64- Münafıklar, kendileri için kalblerindekini haber verecek bir sure indirilmesinden çekiniyorlar. De ki: “Alay etmenize devam edin! Şüphesiz Allah, o çekindiğiniz durumları açığa vuracaktır.”
65- Eğer onlara sorarsan; “Biz ancak dalıp oynuyorduk” diyecekler. De ki: “Allah ile, ayetleriyle, Peygamberi ile mi alay ediyorsunuz?”
66- Özür beyan etmeyin, kesinlikle, inandıktan sonra kafir oldunuz. Eğer bir grubunuzu affetsek de, bir grubunuzu da suçlu, azgın oldukları için cezalandıracağız.

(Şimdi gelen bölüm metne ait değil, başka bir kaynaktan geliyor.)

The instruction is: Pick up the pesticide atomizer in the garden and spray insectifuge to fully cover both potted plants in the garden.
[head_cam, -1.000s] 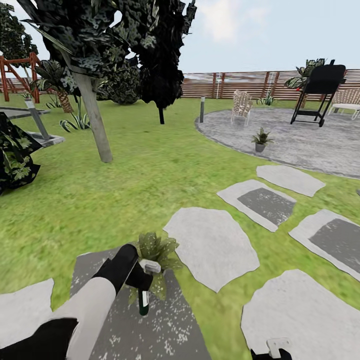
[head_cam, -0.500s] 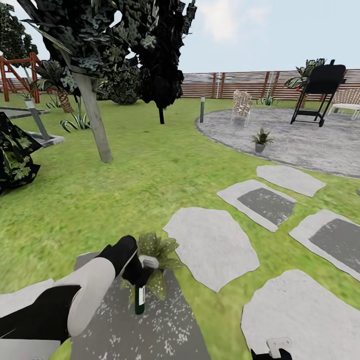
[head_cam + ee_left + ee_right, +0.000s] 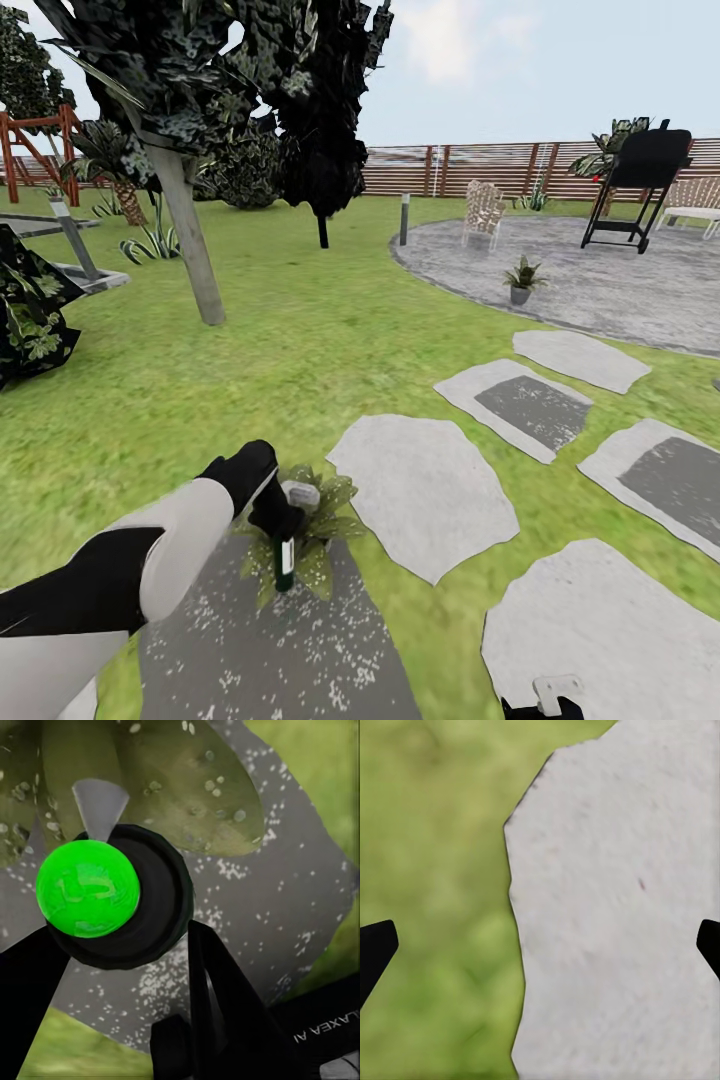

67- Münafık erkekler ve münafık kadınlar, birbirlerindendirler. Kötülüğü emreder, insanları iyilikten sakındırırlar, ellerini sıkı tutarlar. Allah’ı unuttular, Allah da onları unuttu (terketti.) Şüphesiz münafıklar, (ilahî) yasaları çiğneyenlerin ta kendileridir.
68- Allah, münafık erkeklere, münafık kadınlara ve kafirlere ebedî olan Cehennem ateşini va’detmiştir. Orası onların payı olarak onlara yeter ve Allah, onları rahmetinden mahrum bırakmıştır. Ve ayrıca onlar için, içinde oldukları daimi bir azap vardır.
69- Sizden önceki toplumlar gibi... Kuvvet yönünden sizden daha şiddetli, mal ve evlat yönünden daha bollukta idiler. Hayattan kendilerine düşen payla yaşadılar. Siz de onların yaşadığı gibi, payınızla yaşadınız, onların daldığı gibi siz de daldınız. İşte onların bütün yaptıkları, dünya ve ahirette boşa çıktı. Ve asıl zarar edenler onlardır.
64-66- Münafıklar böyle fıtratlarını parçalamakla, deve kuşu gibi olup anlık duygularla yaşıyorlar, gerçekleri gördükleri halde onu hafife alıyorlar... Maymun ruhlu olup oynayıp duruyorlar. Fakat eğer biz halk kitlelerini onlardan kurtarmak için bir kısmını bağışlasak da, elebaşlarına şiddetli bir ceza vereceğiz.
67- Çünkü münafıklık sâri bir zehir; bulaşıcı bir hastalık gibi olup, bütün toplumsal değer ve bağları tahrip ediyor.
68- İşte onun için, Allah, o münafıkların erkeklerine ve dişilerine (farklı fonksiyonları olduğu için hem erkek, hem dişi zikredilmiş) ve kafirlere (dişi, erkek fark etmeden) hepsine (daimi bir cehennem ateşini vadetmiştir.) O, onlara yeter. Bu dünyada dahi onlar Allah’ın rahmetinden mahrumdurlar. Çünkü zaman üstü (mukim) ebe-dî/ezelî bir azap başlarına yağıyor.
69- Evet münafıklık ve küfür, bütün hayat sermayesini bu daracık dünyada çürütüp bitirmekten ibaret bir hayat felsefesidir. İşte ey böyle yaşayanlar, sizden önce, sizden daha güçlü sağlıklı nesiller geldi, dünyayı daha çok imar ettiler, daha çok doğurdular. Bütün sermayelerini bu dünya hayatı içinde bitirip yaşadılar. Siz de onları taklit edip bütün sermayenizi bitirdiniz, onların gaflet ve sarhoşluğu gibi, gaflet ve sarhoşluğa daldınız. Dünya bir bataklık ve mezbele oldu. Evet, böylelerinin yaptıkları işler, dünyada da, ahirette de boşa çıkar, çürük çıkar. Ve gerçek zarar edenler, böyle bütün sermayesini bu daracık, fani dünyada harcayanlardır.